Vision
Odilon Redon (1840-1916), Paris, 1879.
Lithographie
BnF, département des Estampes et de la photographie, RESERVE DC- 354 (2) -BOITE FOL
© Bibliothèque nationale de France
« Des Esseintes s’arrêtait plus particulièrement devant les autres cadres qui ornaient la pièce. Ceux-là étaient signés : Odilon Redon. Ils renfermaient dans leurs baguettes de poirier brut, liséré d’or, des apparitions inconcevables : une tête d’un style mérovingien, posée sur une coupe ; un homme barbu, tenant tout à la fois, du bonze et de l’orateur de réunion publique, touchant du doigt un boulet de canon colossal ; une épouvantable araignée logeant au milieu de son corps une face humaine ; puis des fusains partaient plus loin encore dans l’effroi du rêve tourmenté par la congestion.
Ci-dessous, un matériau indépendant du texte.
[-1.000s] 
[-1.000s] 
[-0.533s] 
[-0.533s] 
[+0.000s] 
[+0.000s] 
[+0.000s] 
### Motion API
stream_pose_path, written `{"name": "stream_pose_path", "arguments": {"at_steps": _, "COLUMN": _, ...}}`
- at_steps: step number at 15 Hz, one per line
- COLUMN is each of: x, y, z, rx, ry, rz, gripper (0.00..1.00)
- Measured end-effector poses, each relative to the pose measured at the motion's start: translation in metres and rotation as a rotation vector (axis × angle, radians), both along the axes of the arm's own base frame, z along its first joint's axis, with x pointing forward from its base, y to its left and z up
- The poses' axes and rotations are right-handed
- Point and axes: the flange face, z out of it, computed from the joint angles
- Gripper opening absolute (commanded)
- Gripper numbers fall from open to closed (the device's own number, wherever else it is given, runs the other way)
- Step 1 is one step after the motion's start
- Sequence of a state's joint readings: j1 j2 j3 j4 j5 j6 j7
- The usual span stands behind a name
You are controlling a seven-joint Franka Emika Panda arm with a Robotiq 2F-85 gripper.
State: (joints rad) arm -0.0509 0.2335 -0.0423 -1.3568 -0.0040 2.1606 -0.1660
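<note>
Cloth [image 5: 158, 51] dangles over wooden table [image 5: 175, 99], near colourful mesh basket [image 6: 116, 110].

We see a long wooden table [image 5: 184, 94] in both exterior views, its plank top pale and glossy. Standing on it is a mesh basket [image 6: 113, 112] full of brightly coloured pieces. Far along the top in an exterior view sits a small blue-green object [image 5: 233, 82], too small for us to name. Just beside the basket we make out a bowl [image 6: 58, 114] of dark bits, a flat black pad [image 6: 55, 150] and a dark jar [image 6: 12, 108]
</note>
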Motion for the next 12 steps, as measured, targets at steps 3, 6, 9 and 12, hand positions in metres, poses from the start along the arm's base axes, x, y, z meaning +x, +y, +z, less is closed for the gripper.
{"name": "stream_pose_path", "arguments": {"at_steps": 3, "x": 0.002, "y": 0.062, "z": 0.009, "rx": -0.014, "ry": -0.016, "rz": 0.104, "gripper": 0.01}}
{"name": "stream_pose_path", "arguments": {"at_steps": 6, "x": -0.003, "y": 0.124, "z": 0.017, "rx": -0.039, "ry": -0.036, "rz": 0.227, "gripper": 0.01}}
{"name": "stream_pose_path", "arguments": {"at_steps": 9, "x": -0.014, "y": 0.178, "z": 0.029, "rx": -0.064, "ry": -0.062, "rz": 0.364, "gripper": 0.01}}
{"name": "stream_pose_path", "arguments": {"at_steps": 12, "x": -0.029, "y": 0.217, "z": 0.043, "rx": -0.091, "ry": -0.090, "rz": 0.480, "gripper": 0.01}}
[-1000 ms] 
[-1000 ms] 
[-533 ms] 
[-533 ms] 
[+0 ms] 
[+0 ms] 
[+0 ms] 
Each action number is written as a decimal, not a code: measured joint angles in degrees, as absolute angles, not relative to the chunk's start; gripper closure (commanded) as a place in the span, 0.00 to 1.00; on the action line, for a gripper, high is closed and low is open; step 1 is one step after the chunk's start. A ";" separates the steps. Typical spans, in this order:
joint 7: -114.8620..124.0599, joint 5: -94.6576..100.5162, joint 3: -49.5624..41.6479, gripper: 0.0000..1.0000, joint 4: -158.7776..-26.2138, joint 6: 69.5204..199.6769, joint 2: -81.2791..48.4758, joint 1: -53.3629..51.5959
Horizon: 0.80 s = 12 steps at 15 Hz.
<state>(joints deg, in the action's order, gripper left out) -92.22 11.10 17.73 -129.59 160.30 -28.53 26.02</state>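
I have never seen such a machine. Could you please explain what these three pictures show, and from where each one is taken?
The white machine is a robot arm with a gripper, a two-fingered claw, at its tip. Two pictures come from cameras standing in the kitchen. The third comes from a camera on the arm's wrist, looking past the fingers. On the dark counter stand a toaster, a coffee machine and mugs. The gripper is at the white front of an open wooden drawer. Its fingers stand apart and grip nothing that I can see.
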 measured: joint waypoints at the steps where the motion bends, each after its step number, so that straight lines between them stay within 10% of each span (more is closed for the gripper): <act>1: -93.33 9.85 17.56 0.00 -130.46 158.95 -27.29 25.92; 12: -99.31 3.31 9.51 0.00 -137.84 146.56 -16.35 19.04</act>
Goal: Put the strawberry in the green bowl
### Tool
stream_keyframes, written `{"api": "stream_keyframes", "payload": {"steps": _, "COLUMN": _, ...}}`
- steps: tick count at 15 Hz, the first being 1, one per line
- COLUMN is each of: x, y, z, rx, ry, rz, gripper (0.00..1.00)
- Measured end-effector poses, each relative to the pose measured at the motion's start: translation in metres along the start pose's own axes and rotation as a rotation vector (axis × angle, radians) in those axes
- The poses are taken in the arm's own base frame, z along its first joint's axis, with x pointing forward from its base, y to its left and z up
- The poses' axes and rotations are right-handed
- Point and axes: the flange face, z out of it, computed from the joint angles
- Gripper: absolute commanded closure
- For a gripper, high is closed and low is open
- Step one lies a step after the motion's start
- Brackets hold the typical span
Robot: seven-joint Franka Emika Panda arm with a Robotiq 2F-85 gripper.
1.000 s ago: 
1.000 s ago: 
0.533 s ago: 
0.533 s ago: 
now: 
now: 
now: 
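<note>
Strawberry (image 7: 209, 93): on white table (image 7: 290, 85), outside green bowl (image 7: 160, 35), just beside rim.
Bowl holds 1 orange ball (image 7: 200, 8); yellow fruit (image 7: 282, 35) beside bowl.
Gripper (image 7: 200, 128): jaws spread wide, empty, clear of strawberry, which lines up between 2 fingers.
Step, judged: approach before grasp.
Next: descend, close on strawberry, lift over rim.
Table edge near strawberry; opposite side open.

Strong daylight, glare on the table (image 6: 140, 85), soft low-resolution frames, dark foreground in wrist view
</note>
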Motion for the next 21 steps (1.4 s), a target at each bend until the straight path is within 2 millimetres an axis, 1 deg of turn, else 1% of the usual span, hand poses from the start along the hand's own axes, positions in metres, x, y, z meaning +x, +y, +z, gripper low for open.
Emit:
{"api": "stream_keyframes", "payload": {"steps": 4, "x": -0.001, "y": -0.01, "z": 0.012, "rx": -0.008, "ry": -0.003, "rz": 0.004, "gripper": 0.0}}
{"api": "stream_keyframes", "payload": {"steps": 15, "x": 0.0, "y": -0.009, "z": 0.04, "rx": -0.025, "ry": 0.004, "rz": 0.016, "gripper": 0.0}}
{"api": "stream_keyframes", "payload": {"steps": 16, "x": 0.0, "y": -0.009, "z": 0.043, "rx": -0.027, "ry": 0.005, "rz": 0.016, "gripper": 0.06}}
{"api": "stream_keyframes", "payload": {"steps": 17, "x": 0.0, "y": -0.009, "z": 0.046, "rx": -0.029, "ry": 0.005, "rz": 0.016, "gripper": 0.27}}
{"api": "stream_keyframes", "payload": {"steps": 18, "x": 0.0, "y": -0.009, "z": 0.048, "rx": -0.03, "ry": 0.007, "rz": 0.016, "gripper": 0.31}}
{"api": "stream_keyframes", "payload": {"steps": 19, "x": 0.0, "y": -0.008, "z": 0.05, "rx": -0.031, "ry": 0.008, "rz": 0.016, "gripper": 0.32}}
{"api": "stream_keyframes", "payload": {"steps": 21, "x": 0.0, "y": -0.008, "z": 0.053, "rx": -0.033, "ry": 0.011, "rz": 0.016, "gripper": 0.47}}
Ici c’était un énorme dé à jouer où clignait une paupière triste ; là des paysages, secs, arides, des plaines calcinées, des mouvements de sol, des soulèvements volcaniques accrochant des nuées en révolte, des ciels stagnants et livides ; parfois même les sujets semblaient empruntés au cauchemar de la science, remonter aux temps préhistoriques ; une flore monstrueuse s’épanouissait sur les roches ; partout des blocs erratiques, des boues glaciaires, des personnages dont le type simien, les épais maxillaires, les arcades des sourcils en avant, le front fuyant, le sommet aplati du crâne, rappelaient la tête ancestrale, la tête de la première période quaternaire, de l’homme encore frugivore et dénué de parole, contemporain du mammouth, du rhinocéros aux narines cloisonnées et du grand ours. Ces dessins étaient en dehors de tout ; ils sautaient, pour la plupart, par-dessus les bornes de la peinture, innovaient un fantastique très spécial, un fantastique de maladie et de délire. » (Huysmans, À rebours, chapitre V.)